- [What to work on] Among the lines of the records, find all that carry the word "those" and copy them.

___ Dataset content ___

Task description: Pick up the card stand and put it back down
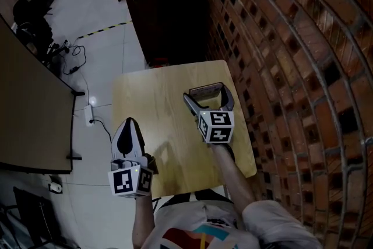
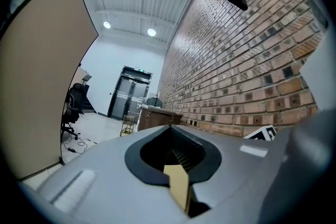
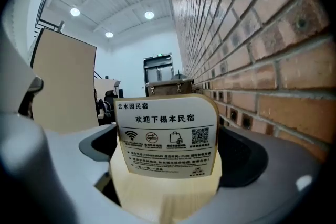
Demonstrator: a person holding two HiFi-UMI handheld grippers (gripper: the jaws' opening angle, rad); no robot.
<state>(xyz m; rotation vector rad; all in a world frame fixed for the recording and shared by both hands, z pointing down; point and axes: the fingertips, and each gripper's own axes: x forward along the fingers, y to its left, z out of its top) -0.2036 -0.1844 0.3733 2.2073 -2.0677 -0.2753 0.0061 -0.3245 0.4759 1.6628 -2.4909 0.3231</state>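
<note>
The card stand is a cream card with printed text, icons and a QR code, upright in a pale wooden base. It fills the gap between my right gripper's jaws, which press on the base from both sides. In the head view the right gripper hovers over the far right part of the small wooden table, and its jaws hide most of the stand. My left gripper is at the table's near left edge, its dark jaws together and empty. In its own view the left gripper points out into the room.
A brick wall runs close along the table's right side. A dark cabinet stands just beyond the table. A beige partition is at the left, with a power strip and cables on the floor beside it.
</note>
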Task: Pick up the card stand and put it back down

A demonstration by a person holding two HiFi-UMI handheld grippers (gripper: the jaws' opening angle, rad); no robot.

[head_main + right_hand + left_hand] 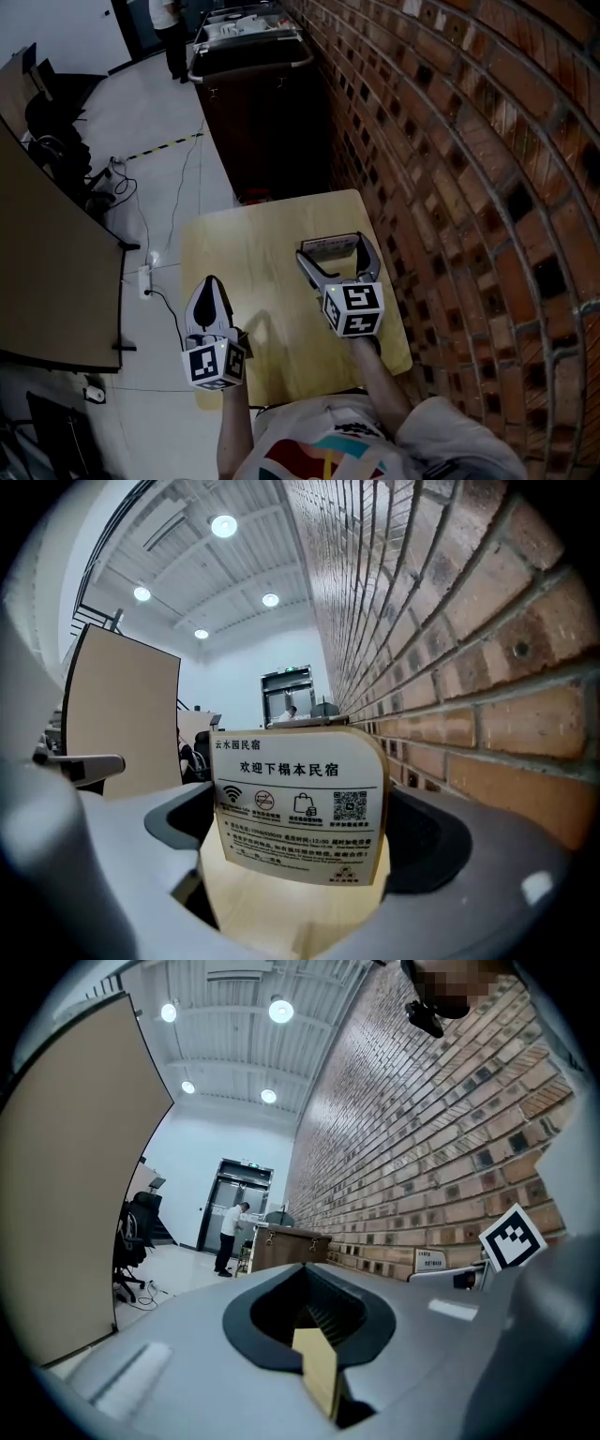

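Observation:
The card stand (328, 246), a white printed sign with a QR code in a pale wooden frame, stands upright on the small wooden table (253, 272) near the brick wall. My right gripper (334, 253) is open, with one jaw on each side of the stand. In the right gripper view the card stand (300, 803) fills the gap of the right gripper (305, 860), its base resting on the tabletop. My left gripper (210, 281) is shut and holds nothing, hovering over the table's left front edge. The left gripper (305, 1288) view shows the card stand (431, 1260) far right.
A brick wall (469, 187) runs close along the table's right side. Beyond the table stands a dark cabinet (258, 103), with a person (172, 28) farther off. To the left are a tan partition board (47, 272) and a power strip (145, 277) with cables on the floor.

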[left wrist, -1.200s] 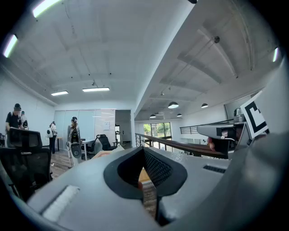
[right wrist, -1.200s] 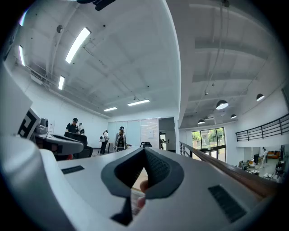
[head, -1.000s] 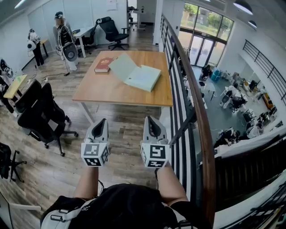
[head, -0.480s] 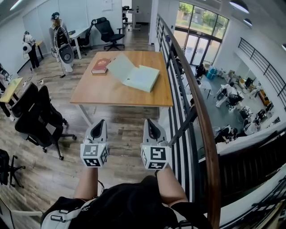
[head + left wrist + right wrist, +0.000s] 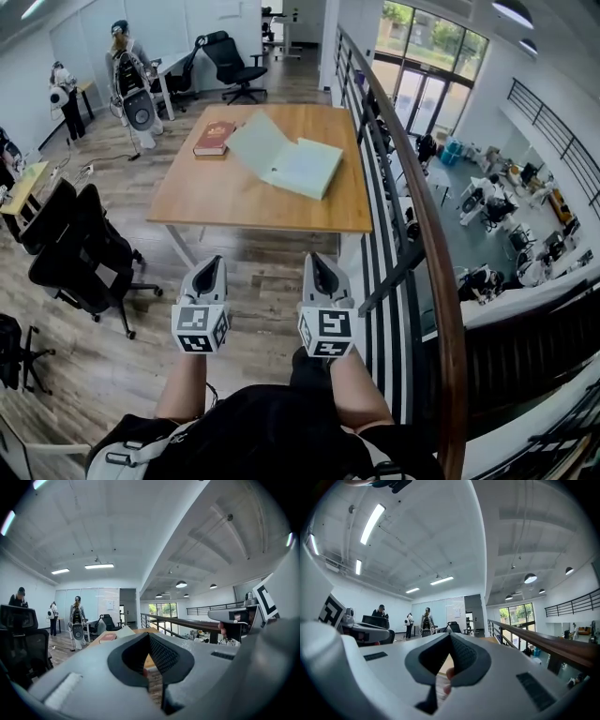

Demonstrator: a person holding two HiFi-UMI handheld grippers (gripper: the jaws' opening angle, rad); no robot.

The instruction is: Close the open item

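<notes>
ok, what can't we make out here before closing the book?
- Open book: page print too small in the head view; the gripper views mostly hide it behind each gripper's own body.
- Red book: cover text too small, head view.
- Hands holding the left gripper and right gripper: hidden under the marker cubes, head view.

The table (image 5: 234, 202) can be reached along its near edge, with bare wooden floor (image 5: 253, 267) leading up to it. Its near half is bare. The open book (image 5: 291, 161) fills the far right part, and a red book (image 5: 215, 137) lies at the far left, seemingly just beside it. A railing (image 5: 427, 244) runs close along the table's right edge, narrowing passage there. Black office chairs (image 5: 75, 253) crowd the floor off the near left corner.
</notes>
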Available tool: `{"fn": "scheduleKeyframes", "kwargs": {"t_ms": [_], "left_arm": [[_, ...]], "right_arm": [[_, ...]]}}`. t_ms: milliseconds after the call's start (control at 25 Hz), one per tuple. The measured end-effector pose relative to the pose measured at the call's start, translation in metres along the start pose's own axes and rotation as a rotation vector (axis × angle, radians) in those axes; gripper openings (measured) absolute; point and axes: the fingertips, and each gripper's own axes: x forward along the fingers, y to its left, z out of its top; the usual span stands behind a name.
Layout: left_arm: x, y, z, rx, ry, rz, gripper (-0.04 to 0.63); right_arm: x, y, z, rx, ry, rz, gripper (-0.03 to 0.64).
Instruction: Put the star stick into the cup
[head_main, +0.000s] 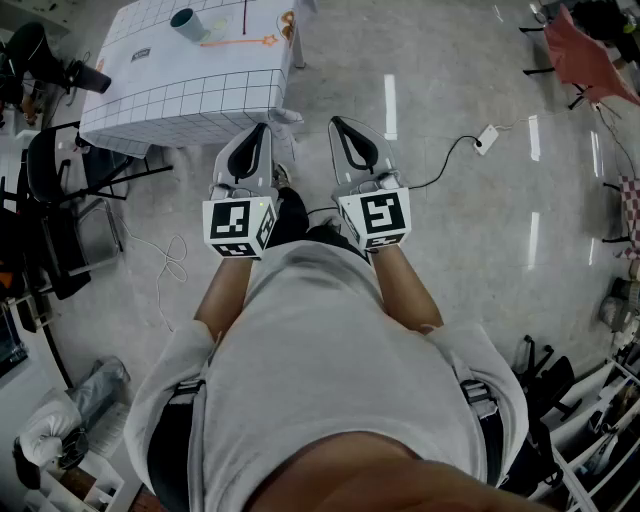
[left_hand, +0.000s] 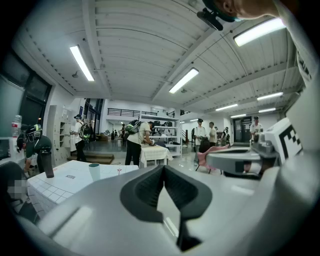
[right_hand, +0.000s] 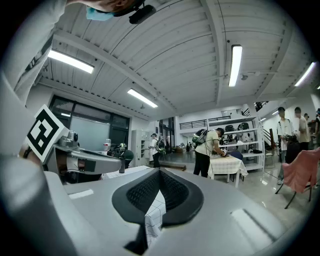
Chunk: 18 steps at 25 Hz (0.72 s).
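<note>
**Both grippers closed and empty, star stick lying on the table beside the cup**

Seen from the head camera, a person in a white shirt (head_main: 340, 370) stands on a shiny grey floor (head_main: 450, 230) and holds two grippers out in front, side by side and slightly apart. The left gripper (head_main: 262, 128) points toward the near corner of a table (head_main: 190, 100) covered with a white cloth ruled in a grid. The right gripper (head_main: 338, 122) points past that corner, over the floor.

The left gripper view shows its dark fingers (left_hand: 145, 192) clenched tip to tip, with nothing between them. The right gripper view shows the same: fingers (right_hand: 177, 197) pressed together at the tips and grasping nothing. Only a strip of the grid cloth shows through the gap lower down.

The star stick (head_main: 245, 41) is orange and lies flat on the far part of the table, its star end pointing right. The cup (head_main: 188, 24) is teal and stands just left of the stick, well away from both grippers. A dark bottle (left_hand: 48, 162) stands on the table's left edge.

On the floor to the right lies a white power strip (head_main: 487, 138) with its cable. Farther back in the hall, several people stand around shelves and another table.
</note>
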Motion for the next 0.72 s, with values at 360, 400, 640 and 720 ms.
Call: {"fn": "scheduleKeyframes", "kwargs": {"t_ms": [360, 400, 640, 720], "left_arm": [[0.041, -0.017, -0.003, 0.0, 0.026, -0.034, 0.003], [0.05, -0.017, -0.004, -0.004, 0.028, -0.036, 0.003], [0.129, -0.014, -0.012, -0.01, 0.074, -0.066, 0.003], [0.161, -0.009, -0.009, -0.013, 0.085, -0.078, 0.003]], "right_arm": [[0.008, -0.036, -0.013, 0.02, 0.048, -0.03, -0.002], [0.014, -0.041, -0.016, 0.025, 0.053, -0.024, -0.002], [0.066, -0.084, -0.034, 0.025, 0.111, 0.01, 0.0], [0.089, -0.105, -0.033, 0.032, 0.119, 0.008, 0.0]]}}
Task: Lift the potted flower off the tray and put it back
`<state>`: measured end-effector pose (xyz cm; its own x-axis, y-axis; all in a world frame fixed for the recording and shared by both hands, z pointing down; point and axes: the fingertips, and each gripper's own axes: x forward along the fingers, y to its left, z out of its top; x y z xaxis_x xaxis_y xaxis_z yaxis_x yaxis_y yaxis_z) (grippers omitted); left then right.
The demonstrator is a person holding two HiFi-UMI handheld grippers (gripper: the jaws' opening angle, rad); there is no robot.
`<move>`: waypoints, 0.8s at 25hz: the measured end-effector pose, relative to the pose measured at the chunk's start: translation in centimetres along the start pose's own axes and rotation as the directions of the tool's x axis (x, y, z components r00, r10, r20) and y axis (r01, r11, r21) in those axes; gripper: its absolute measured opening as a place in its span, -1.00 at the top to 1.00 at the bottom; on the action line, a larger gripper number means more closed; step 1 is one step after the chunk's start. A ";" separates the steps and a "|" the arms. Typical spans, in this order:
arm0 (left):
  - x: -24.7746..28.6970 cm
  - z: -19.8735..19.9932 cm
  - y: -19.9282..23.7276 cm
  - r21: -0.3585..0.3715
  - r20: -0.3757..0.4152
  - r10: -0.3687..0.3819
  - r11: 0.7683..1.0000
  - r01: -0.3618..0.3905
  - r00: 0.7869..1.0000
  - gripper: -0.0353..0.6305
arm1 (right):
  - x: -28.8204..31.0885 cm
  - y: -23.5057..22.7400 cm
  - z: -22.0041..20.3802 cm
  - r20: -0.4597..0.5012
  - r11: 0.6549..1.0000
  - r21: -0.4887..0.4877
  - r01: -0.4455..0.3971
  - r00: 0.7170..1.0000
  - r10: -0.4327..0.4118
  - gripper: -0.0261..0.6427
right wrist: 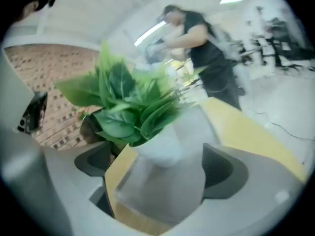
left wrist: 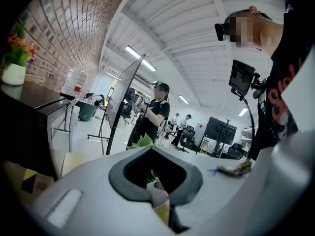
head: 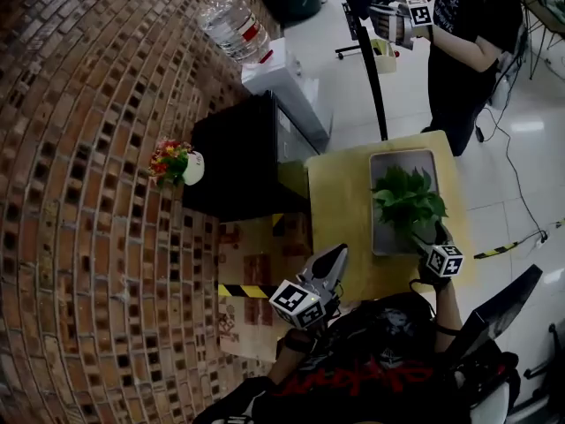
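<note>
Potted flower [head: 406, 203] stands on the grey tray [head: 402, 162] on the desk [head: 340, 193], centre-right. The right hand-held gripper [head: 430, 237] gapes, jaws flanking its white pot. The left hand-held gripper [head: 339, 254], lower centre, is closed and empty.

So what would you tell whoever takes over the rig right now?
Left gripper: shut, empty, held up beside the table.
Right gripper: jaws apart on either side of the potted flower, not clamped on it.
The potted flower appears to stand on the grey tray.
Done: the approach.
Left: grip, lift, set back.
</note>
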<state>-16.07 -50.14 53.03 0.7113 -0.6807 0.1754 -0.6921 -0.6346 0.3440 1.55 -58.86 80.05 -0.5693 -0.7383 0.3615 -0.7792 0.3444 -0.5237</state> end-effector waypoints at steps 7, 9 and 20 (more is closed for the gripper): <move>0.8 -2.0 -0.4 0.036 -0.055 -0.089 0.995 0.092 0.994 0.88 | -8.2 9.7 6.1 0.152 0.963 -0.267 -0.022 0.986 0.065 0.00; 1.8 -1.4 -1.0 0.042 -0.062 -0.117 0.992 0.119 0.991 0.88 | -8.3 14.0 9.7 0.206 0.934 -0.354 -0.055 0.969 0.135 0.08; 3.0 -3.3 -6.2 0.173 -0.170 -0.305 0.927 0.333 0.937 0.88 | -10.5 23.8 16.3 0.239 0.833 -0.551 -0.056 0.945 0.222 0.28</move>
<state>-9.27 -47.01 54.45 0.8983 -0.3822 0.2169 -0.4262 -0.8781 0.2177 -6.72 -52.32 51.23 -0.6482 -0.7603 0.0413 -0.7615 0.6474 -0.0317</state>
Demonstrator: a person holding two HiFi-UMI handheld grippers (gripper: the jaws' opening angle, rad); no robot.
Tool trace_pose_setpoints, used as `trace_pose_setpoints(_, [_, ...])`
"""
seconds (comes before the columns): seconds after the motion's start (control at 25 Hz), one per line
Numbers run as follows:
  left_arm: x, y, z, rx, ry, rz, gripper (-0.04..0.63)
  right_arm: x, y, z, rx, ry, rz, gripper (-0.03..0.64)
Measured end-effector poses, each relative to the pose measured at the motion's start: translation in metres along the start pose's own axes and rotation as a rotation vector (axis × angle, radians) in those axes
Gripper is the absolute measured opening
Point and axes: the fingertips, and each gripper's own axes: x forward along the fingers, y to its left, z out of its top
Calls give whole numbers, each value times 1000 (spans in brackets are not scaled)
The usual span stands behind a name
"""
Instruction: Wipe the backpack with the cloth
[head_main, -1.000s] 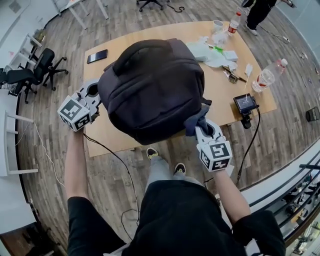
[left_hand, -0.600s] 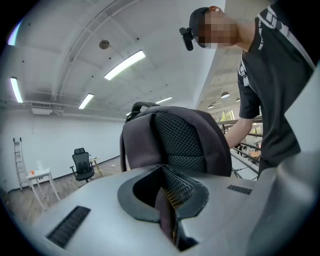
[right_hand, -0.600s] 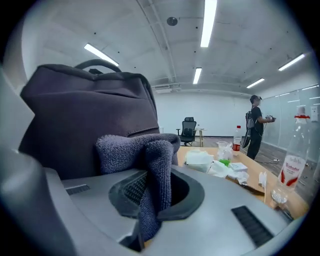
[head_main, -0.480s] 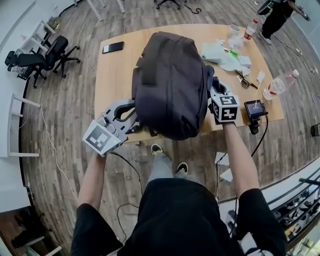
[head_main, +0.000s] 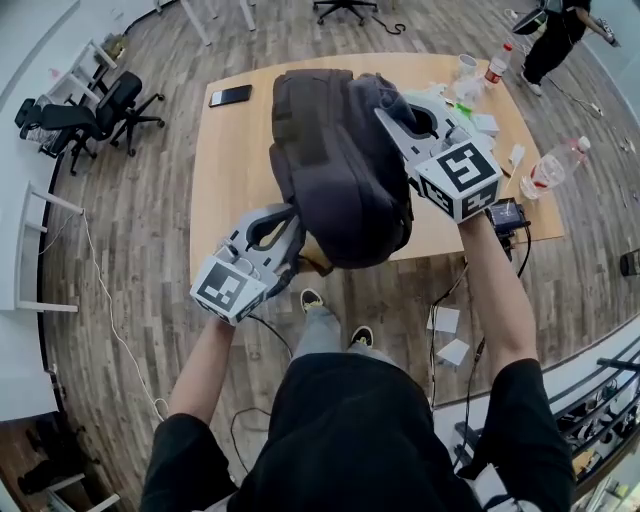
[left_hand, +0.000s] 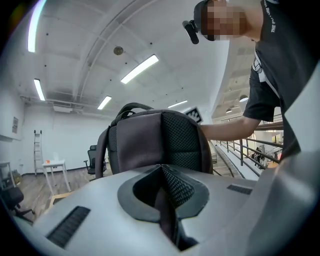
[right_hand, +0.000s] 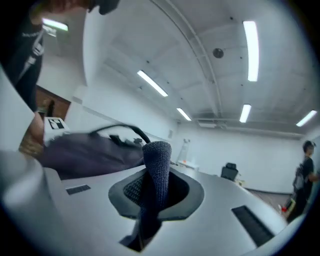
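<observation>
- Person is wearing a black short-sleeved T-shirt (head_main: 360, 440), grey trousers (head_main: 322, 338) and dark shoes (head_main: 310, 300) with yellow-green trim.
- A small black camera (left_hand: 190, 29) is sitting at the head.
- Left gripper (head_main: 292, 228) and right gripper (head_main: 390, 110) are showing light grey moulded shells with dark oval cut-outs.
- Each is carrying a marker cube (head_main: 458, 178) printed with black-and-white squares.
- A thin dark cable (head_main: 275, 335) is trailing from the left gripper.
</observation>
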Motion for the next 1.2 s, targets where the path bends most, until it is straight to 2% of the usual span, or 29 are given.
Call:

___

- [Task result]
Available tool: `{"fn": "scheduleKeyframes", "kwargs": {"t_ms": [_], "left_arm": [[_, ...]], "right_arm": [[_, ...]]}}`. t_ms: milliseconds after the call's start (control at 25 Hz), one per tuple. The measured end-effector pose relative to the pose measured at the call's start, translation in metres along the start pose's own axes and rotation as a rotation vector (axis × angle, radians) in those axes; gripper openings (measured) absolute; point and axes: the fingertips, and each gripper's own axes: x forward along the fingers, y to its left, z out of its top; the usual span stands behind a name.
`<move>`: waypoints, 0.8s at 25hz: the measured end-effector pose, relative to the pose measured at the chunk's start: translation in centimetres along the start pose's own axes and rotation as the directions of the tool's x axis (x, y, z components r00, r10, r20) and y axis (r01, r11, r21) in those axes; gripper: its absolute measured opening as a place in its span, -1.00 at the top to 1.00 at the bottom; on the action line, a larger gripper number means more closed; step 1 is one step after the chunk's start. A ";" separates the steps and a "|" the arms. Typical spans, in this order:
Measured end-effector poses, each relative to the pose measured at the motion's start: translation in metres along the start pose's own axes and rotation as a rotation vector (axis × angle, radians) in those axes

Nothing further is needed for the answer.